## [WHAT IS REQUIRED]
Reproduce the entries below exactly, but only from the line containing "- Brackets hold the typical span" to the line containing "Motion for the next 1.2", inclusive.

## [RECORDS PROVIDED]
=== Section Start ===

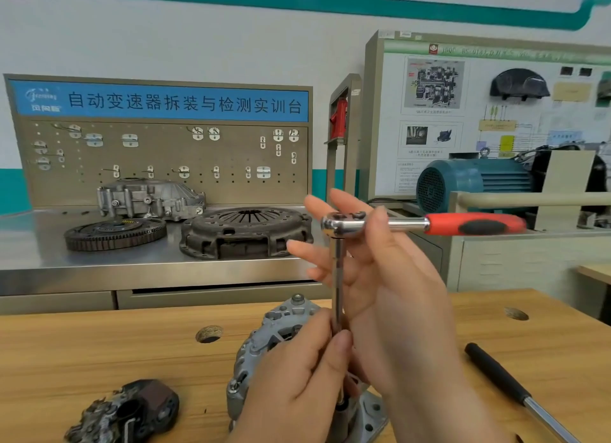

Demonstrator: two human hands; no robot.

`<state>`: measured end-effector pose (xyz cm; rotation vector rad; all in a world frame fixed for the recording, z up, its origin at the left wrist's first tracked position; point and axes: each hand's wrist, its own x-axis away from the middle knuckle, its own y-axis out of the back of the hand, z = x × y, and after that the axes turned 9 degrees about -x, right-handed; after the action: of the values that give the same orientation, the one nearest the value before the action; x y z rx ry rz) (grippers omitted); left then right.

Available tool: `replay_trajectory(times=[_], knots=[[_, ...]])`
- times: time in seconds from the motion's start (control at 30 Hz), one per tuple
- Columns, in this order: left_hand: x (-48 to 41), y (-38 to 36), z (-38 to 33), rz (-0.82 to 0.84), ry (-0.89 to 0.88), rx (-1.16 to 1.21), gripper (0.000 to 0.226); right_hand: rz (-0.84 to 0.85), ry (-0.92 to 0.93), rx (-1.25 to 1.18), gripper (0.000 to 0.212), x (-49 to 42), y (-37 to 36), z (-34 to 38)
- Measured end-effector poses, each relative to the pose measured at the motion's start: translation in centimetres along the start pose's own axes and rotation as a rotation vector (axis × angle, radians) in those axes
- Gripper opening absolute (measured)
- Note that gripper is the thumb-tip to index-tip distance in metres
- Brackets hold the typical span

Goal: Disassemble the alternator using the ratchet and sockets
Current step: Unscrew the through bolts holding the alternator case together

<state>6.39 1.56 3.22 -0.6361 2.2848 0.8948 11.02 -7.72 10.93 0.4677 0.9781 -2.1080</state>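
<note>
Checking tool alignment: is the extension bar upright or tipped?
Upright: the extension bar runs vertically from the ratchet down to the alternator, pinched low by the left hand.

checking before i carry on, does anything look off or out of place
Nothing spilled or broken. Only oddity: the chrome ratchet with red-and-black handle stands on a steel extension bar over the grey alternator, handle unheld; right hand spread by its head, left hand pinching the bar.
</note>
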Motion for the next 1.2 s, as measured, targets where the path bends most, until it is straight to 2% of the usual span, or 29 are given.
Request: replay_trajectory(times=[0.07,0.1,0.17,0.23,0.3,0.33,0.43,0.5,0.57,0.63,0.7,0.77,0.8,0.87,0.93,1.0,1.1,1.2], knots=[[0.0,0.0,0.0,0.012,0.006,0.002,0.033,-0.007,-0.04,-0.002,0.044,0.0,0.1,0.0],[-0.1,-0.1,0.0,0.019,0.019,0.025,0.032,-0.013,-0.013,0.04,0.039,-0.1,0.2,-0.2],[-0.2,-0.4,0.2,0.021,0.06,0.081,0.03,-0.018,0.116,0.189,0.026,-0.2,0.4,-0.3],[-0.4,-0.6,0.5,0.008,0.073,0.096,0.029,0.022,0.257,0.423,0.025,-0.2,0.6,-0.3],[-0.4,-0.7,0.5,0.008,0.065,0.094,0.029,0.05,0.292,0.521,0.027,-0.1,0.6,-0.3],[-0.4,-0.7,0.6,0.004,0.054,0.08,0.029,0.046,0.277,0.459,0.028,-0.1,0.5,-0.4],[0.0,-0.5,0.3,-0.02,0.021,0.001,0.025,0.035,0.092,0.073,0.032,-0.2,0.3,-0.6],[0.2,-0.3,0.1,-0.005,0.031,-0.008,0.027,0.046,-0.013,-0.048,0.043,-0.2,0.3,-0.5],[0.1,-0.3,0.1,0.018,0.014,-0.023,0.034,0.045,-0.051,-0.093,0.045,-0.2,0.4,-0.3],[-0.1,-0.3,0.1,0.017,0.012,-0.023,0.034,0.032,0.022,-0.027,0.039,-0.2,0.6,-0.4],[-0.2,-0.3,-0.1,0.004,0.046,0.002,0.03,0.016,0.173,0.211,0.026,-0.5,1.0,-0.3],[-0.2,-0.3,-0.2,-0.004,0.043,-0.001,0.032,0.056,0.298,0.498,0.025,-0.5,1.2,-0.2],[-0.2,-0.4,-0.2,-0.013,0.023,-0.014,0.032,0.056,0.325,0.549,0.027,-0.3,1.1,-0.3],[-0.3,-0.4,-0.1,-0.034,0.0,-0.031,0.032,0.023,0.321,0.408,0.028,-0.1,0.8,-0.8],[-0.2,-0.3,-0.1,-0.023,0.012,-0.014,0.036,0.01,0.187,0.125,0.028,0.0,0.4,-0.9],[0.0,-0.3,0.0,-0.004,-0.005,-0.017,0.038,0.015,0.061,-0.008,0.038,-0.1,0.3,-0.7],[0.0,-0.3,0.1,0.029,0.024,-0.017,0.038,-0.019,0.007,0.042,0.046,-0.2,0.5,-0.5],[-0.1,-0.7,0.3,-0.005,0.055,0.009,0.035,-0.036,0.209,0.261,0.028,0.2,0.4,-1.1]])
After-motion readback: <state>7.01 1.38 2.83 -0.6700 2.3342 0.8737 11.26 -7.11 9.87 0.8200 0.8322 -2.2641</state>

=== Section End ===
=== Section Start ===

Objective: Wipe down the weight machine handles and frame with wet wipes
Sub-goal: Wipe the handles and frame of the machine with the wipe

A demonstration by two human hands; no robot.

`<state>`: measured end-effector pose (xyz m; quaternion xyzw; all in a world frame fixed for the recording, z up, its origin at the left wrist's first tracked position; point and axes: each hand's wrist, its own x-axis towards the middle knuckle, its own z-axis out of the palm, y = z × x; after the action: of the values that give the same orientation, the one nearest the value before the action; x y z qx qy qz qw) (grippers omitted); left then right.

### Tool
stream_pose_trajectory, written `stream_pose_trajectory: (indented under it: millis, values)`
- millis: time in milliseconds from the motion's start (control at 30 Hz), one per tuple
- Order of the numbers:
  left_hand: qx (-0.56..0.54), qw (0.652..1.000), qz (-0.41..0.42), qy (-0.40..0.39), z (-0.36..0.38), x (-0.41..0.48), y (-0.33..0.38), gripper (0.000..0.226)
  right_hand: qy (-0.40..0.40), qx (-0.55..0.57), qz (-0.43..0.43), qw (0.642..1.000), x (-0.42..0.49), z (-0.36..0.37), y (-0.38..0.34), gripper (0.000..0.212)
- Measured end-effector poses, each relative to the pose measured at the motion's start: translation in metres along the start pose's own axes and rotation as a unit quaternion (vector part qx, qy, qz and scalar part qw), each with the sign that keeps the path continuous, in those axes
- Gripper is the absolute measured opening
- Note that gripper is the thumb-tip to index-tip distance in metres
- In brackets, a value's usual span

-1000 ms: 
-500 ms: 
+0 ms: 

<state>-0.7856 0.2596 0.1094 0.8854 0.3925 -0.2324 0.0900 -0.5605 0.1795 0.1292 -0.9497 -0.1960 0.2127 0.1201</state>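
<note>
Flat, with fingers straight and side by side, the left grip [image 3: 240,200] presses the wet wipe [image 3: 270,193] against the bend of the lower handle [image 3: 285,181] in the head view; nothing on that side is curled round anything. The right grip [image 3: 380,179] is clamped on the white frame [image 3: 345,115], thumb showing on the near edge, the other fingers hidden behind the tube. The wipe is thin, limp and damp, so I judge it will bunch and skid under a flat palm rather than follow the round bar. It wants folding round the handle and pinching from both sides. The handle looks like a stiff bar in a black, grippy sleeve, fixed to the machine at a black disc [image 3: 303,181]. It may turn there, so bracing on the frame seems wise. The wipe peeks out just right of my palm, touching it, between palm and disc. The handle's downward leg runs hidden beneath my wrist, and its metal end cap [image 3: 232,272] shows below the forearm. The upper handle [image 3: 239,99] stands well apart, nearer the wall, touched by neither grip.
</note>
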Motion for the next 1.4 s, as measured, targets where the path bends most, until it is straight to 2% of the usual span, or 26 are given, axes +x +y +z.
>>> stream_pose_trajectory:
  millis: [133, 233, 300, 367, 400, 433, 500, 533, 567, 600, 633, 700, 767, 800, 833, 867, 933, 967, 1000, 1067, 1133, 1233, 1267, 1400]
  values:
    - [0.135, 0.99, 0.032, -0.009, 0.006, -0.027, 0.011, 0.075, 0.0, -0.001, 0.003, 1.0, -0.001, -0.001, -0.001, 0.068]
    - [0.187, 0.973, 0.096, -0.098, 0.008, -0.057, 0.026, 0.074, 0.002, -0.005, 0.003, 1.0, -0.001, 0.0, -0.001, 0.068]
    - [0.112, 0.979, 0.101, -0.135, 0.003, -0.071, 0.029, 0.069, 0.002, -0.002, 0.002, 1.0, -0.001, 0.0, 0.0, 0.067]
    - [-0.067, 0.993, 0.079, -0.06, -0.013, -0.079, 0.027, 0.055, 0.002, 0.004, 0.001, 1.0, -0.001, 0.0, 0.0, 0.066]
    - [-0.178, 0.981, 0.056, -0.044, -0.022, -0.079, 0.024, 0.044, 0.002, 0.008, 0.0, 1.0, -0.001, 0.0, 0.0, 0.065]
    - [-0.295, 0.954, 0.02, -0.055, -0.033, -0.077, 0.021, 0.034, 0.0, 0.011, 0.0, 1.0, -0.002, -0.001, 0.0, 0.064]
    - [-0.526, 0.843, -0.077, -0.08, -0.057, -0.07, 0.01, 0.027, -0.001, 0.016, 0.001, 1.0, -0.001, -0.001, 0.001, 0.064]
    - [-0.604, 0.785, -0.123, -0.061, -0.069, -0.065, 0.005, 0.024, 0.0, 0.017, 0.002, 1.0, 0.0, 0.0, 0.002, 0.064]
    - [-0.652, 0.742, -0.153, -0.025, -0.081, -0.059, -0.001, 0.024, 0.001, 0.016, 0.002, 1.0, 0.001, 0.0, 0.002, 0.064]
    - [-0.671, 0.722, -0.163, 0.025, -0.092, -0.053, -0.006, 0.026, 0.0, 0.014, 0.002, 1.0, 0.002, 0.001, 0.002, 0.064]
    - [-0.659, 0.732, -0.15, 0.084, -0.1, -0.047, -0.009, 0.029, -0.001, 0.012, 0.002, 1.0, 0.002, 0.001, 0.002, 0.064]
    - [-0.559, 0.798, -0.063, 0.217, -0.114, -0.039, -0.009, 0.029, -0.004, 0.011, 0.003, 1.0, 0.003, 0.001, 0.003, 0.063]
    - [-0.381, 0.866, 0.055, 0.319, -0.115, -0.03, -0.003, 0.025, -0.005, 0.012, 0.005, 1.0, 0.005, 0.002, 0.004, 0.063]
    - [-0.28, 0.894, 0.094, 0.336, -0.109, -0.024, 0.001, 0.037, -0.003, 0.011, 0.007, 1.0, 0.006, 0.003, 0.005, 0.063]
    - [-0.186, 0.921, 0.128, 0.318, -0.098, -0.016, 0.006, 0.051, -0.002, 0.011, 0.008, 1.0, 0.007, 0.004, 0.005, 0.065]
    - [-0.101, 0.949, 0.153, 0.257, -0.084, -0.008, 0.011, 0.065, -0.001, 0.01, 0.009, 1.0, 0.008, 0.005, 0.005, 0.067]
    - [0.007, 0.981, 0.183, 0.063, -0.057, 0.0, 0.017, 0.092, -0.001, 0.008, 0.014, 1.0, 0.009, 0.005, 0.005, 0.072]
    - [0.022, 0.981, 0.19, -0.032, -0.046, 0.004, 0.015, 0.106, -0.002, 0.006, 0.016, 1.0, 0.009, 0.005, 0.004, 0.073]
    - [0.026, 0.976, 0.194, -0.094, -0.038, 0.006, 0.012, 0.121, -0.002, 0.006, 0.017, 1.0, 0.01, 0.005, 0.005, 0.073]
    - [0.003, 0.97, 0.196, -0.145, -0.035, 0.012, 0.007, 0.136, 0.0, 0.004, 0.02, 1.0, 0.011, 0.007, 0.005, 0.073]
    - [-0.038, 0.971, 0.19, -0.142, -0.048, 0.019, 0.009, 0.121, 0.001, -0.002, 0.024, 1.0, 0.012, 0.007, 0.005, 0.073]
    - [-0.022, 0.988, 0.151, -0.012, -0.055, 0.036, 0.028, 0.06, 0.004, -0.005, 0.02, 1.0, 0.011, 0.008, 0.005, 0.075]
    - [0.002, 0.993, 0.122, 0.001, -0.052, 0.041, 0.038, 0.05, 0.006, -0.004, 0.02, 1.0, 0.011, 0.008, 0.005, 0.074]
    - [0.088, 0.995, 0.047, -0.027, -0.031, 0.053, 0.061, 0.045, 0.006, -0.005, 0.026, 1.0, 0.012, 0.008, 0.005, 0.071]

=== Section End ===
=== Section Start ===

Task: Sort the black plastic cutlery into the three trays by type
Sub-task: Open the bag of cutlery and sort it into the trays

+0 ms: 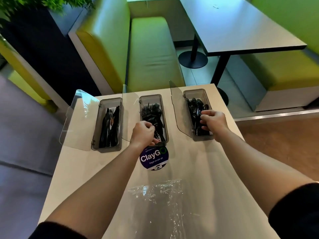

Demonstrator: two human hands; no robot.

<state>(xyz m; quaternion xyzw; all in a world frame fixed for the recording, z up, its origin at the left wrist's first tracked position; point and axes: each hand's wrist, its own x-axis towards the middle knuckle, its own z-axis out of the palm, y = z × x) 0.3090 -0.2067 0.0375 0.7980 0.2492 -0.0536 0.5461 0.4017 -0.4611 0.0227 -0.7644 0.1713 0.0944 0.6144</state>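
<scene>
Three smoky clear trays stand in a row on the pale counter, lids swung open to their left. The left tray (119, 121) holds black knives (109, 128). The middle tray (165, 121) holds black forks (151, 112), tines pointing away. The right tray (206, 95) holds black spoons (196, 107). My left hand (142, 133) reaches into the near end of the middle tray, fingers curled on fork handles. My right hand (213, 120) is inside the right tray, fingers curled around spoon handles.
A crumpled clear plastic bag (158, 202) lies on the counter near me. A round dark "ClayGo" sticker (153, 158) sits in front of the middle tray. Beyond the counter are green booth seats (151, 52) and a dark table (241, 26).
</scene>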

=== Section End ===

## [REPLY]
- Brackets hold the typical span

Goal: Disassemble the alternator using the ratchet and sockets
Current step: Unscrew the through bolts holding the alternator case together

<state>6.39 1.56 3.22 -0.6361 2.2848 0.8948 11.02 -7.72 10.93 0.4677 0.9781 -2.1080</state>
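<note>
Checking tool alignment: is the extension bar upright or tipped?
Upright: the extension bar runs vertically from the ratchet down to the alternator, pinched low by the left hand.

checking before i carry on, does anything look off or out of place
Nothing spilled or broken. Only oddity: the chrome ratchet with red-and-black handle stands on a steel extension bar over the grey alternator, handle unheld; right hand spread by its head, left hand pinching the bar.
</note>
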Motion for the next 1.2 s, as measured, targets where the path bends most, until it is straight to 2% of the usual span, or 29 are given.

The exercise contains nothing more.